好き 2
左に曲がり境内に入ると、まだ人がたくさんいる。
どうせ誰も自分なんて気にとめないと知っていたが、隅の暗い木の陰まで行って腰を下ろした。
やはり、何度か反芻してみてわかったのは、『和貴には当たり前のこと』という言葉が一番心に刺さるという事。それを思い知らされるのが一番辛い。
今度はハンカチを取り出して瞳にあてた。
けれど泣いてみても解決法は一つしかない。和貴と話してみる以外に有効な手立てはないだろう。
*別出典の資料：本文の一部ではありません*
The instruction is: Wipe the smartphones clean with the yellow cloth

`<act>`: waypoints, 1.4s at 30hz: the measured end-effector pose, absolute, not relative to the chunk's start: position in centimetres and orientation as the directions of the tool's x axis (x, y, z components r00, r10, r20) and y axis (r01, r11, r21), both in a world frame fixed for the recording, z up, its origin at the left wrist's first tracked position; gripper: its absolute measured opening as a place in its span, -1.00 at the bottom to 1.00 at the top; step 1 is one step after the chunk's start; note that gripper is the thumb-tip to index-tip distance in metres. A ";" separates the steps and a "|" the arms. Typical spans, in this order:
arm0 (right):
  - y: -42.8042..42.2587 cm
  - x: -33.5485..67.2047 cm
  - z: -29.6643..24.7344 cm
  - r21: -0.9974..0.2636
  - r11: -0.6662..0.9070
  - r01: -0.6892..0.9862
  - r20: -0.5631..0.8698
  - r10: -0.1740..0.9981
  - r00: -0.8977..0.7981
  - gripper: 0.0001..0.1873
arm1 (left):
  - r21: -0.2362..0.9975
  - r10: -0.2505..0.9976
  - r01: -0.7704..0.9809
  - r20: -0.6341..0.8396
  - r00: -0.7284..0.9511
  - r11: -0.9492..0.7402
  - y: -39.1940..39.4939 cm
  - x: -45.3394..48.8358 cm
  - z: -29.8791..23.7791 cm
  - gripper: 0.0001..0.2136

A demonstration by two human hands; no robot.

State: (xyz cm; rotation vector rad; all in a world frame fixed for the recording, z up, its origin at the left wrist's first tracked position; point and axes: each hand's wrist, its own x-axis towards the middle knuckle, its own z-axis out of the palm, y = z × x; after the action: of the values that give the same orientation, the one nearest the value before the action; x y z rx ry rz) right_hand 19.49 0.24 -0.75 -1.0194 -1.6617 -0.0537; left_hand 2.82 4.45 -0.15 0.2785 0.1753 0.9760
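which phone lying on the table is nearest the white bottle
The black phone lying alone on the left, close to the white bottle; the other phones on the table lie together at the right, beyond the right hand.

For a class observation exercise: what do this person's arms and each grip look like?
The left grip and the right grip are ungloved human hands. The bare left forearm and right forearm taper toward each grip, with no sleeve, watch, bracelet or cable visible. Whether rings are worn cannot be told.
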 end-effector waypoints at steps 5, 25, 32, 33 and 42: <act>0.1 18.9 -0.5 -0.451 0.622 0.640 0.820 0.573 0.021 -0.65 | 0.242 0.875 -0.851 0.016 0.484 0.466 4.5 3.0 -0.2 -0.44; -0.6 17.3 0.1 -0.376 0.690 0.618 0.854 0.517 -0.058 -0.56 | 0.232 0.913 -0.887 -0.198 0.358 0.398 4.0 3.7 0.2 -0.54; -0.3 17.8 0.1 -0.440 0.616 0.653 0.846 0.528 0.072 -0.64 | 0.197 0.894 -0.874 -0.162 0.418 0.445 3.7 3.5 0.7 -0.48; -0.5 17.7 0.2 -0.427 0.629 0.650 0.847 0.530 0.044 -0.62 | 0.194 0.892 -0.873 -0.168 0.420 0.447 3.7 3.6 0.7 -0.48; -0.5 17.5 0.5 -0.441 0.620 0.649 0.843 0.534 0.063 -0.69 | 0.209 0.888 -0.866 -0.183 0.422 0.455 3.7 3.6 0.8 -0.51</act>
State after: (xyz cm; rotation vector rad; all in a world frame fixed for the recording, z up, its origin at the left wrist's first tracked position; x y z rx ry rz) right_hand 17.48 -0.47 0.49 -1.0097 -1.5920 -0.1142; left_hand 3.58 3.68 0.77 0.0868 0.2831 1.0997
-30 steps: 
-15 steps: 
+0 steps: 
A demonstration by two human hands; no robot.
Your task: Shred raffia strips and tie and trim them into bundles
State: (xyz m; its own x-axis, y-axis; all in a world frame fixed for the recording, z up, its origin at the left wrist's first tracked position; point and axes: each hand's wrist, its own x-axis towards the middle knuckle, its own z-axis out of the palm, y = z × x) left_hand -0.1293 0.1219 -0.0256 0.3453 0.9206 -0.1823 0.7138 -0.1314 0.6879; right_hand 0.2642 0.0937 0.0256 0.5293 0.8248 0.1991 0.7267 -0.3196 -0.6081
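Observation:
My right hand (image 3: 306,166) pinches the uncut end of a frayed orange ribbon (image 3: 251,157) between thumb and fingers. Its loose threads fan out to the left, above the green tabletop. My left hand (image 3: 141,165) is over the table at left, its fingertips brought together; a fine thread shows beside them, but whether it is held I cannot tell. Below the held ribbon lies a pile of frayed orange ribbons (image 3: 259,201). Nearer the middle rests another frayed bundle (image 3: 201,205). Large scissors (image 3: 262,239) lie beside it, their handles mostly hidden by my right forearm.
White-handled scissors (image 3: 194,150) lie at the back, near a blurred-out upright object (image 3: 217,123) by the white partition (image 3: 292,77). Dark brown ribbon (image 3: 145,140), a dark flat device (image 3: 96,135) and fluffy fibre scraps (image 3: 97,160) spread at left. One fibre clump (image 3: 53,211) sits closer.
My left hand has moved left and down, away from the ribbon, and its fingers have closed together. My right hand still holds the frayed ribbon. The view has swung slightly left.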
それなのに藤原と逃げてきてしまったのでは・・。それだけでももう合わせる顔がない。
「どうしよう・・」
「どーしたの?」
ふいに背後から声がかかる。暗闇から抜け出してきた影が二つ。
こんなところで、とつけたしながら影は正面に回り込んでくる。深雪は反射的に立ち上がった。
「なんでも・・、ないです。別に」
最近この手の出来事が多いので、いやな予感は瞬時的にもたらされた。
こんなところで泣くべきではなかったか。泣きっ面に蜂とはまさにこのことだ。
ただ自分は静かに考えたいだけなのに。
「なんでもなくないでしょー。こんなとこでそんな風に泣いてちゃ。俺らでよかったら話聞くよ」
おそるおそる視線をあげると、いかにも軽そうな雰囲気の茶髪に学ランの男が二人。
木が背後にあるため、容易に二人の間を抜けられない。
「いえ、結構ですから・・」
目立たぬようにと選んだ場所ながら、どうしてこんなところへ来てしまったのかと猛烈に後悔する。
観光者たちが帰り道に通るルートからはわずかながら離れていて、そう簡単に人目につきにくい。
生まれてこのかたこんな経験したことなかったが、恐らくこれはナンパされているに違いない。